Víctor Vázquez, el mejor de la generación Messi

Nunca el Barcelona tuvo una generación tan productiva como la del ochenta y siete. Aquella camada de jugadores estaba repleta de futbolistas que hoy en día son internacionales, incluso se codean entre los mejores del mundo a pesar de rondar los veintidós algunos de ellos. Marc Valiente, Leo Messi o Víctor Vázquez jugaban juntos, una piña a la que le habían robado a Cesc Fábregas y Gerard Piqué en el siempre difícil dilema de irse a otro país para probar mejor suerte. Hoy la recordamos como la generación Messi pero por aquel entonces todo parecía indicar que se acabaría llamando la generación Víctor Vázquez.
Curiosamente el que mejor pinta tenía de todos ellos es el que ahora mismo va último en un maratón que tiene como meta el éxito. Porque sin ninguna duda, aquella generación iba de boca a comerse el mundo. Que Víctor Vázquez siga jugando con el filial blaugrana en Segunda B – el año pasado en Tercera – responde a una progresión normal, con la inestimable ayuda de las lesiones.

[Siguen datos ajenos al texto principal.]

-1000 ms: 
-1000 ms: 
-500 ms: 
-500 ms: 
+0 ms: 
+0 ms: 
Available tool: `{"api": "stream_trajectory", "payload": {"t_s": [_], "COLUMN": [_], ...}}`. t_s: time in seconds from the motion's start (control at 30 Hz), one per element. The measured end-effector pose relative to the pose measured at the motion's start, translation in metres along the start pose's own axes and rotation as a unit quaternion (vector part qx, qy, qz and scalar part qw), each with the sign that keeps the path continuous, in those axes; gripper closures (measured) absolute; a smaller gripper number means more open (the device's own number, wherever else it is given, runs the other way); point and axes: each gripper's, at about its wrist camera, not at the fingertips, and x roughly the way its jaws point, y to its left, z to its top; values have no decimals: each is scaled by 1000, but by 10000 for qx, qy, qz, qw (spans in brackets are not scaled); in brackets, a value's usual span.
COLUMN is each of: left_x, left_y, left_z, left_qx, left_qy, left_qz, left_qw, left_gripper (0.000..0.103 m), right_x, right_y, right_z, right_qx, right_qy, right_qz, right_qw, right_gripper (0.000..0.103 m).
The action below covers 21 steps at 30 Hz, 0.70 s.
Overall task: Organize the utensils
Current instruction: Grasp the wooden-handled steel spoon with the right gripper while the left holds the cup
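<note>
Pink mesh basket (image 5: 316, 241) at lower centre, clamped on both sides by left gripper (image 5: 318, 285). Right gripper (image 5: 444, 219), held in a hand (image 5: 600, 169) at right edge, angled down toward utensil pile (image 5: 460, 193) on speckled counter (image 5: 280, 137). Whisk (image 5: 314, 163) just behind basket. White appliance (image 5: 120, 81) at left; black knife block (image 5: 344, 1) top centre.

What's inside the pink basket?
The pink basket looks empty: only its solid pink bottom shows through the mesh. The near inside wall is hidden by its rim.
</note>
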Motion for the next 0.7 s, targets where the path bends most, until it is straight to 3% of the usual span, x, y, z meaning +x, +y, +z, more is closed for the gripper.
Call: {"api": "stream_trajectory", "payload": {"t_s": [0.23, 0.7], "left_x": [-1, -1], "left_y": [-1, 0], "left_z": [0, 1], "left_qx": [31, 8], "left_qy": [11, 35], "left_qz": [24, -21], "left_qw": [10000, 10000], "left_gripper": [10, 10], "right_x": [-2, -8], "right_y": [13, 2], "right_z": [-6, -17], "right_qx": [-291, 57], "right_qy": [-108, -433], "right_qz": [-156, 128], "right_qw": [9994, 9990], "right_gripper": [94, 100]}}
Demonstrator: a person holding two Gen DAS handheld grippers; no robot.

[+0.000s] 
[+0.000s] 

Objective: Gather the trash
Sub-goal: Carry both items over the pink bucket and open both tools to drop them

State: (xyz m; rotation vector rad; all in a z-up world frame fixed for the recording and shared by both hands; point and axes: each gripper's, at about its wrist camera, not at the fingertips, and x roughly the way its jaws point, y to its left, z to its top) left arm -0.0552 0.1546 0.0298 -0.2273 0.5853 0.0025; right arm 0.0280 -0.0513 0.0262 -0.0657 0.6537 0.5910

Que Cesc Fábregas fuera líder del Arsenal cuando disfrutaba de la mayoría de edad o Leo Messi se convirtiese en el mejor del mundo con veinte años es algo con lo que no se puede competir. El excompañero que más cerca ha estado de él ha sido Marc Valiente, que cambió el primer filial culé para jugar con el correspondiente sevillista, en Segunda División.
El Víctor Vázquez que hoy conozco no está entre los otros Messi de la cantera culé. Una de sus constantes lesiones le ha vuelto cazar y lo ha dejado fuera para lo que resta de temporada. Se ha convertido en un jugador más polivalente de lo que lo era antes, donde alternaba dos o tres posiciones. Con Guardiola la temporada pasada y Luis Enrique en la actual, incluso se le ha visto en roles de centrocampista. Que ya no es mejor que Messi es evidente, ni que vaya a jugar en la misma categoría que lo hace el diez culé.